Amed gülümseyerek göz kırpınca, Hicranında dudakları yukarı kıvrıldı fakat bu çok kısa sürmüştü. Yeniden dik bakışlar eşliğinde Keko ağaya döndü.

"Yektanın bize misafirliğe geldiği akşam üzerimde uzun siyah bir elbise vardı, arabaya zorla bindirildiğim gün ise kot pantolonum ve gömleğimleydim! Şimdi eğer başka sorunuz yoksa ben içeriye geçeyim, size yeteri kadar vakit harcadım."

Hicran bakışlarını kocasına çevirdi ve Amed'den onay alıp ayaklandı, hızlı adımlarla mutfağa gidince kapıyı kapatıp elini ısırdı! Öfkesi şu an karşısındaki satırla Keko ağayı parçalamasını söylesede Hicran derin nefes alıp ilk bulduğu yere oturmakla yetindi.

Avluda yalnız kalan Keko ağa ve Amed bir süre sessizliği korudular, fakat Keko ağa öfkesine hakim olamadı ve sessizliği bozup Kükredi! "Bu ne demek oluyor Amed! Bir kadına söz geçirememek de neyin nesi?" Amed duydukları karşısında hafif diklendi ve boynunu kıtırdatıp Keko ağaya döndü.

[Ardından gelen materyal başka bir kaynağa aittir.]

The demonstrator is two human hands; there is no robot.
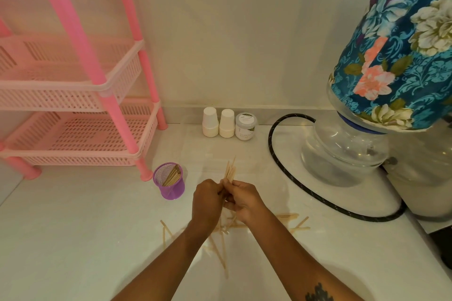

"Eğer ben isteseydim Hicranı susturup odasına gönderirdim ama yapmadım! Neden biliyor musun?" Amed'in soğuk sesi Keko ağanın ateş püsküren bakışlarını tuzla buz ediyordu.

Her ne kadarda yaşlı ve deneyimli bir ağa olsada Amed'in delilikleri karşısında o da korkuyordu. "Çünkü Hicran doğruları söyledi! Yekta karımı kaçırdı, beni vurdu! Artık İkimize dar bu Mardin! Ya o, yada ben! İkimizden birinin cenazesi çıkacak bu şehirden."

Amed çok kararlıydı! Yektayı öldürecekti. Öleceğini bilsede bunu yapacaktı, karısına dokunan o şerefsizi yaşatmayacaktı! "Amed yapma! Yektayı öldürsende Kirwanlardan kurtulamazsın!"

Keko ağanın tavsiyeleri işe yaramıyordu. Amed senaryoyu kafasında kurmuştu bile! Önce Yektayı öldürecek sonrada karısıyla birlikte çekip gidecekti burdan.

"Umurumda değil! Karşımda duran herkes Yektayla aynı kaderi paylaşacak! Sende safını seç!" Amed'in gözlerine kar yağmış gibiydi. Ne düşündüğü, nasıl hissettiği gözükmüyordu.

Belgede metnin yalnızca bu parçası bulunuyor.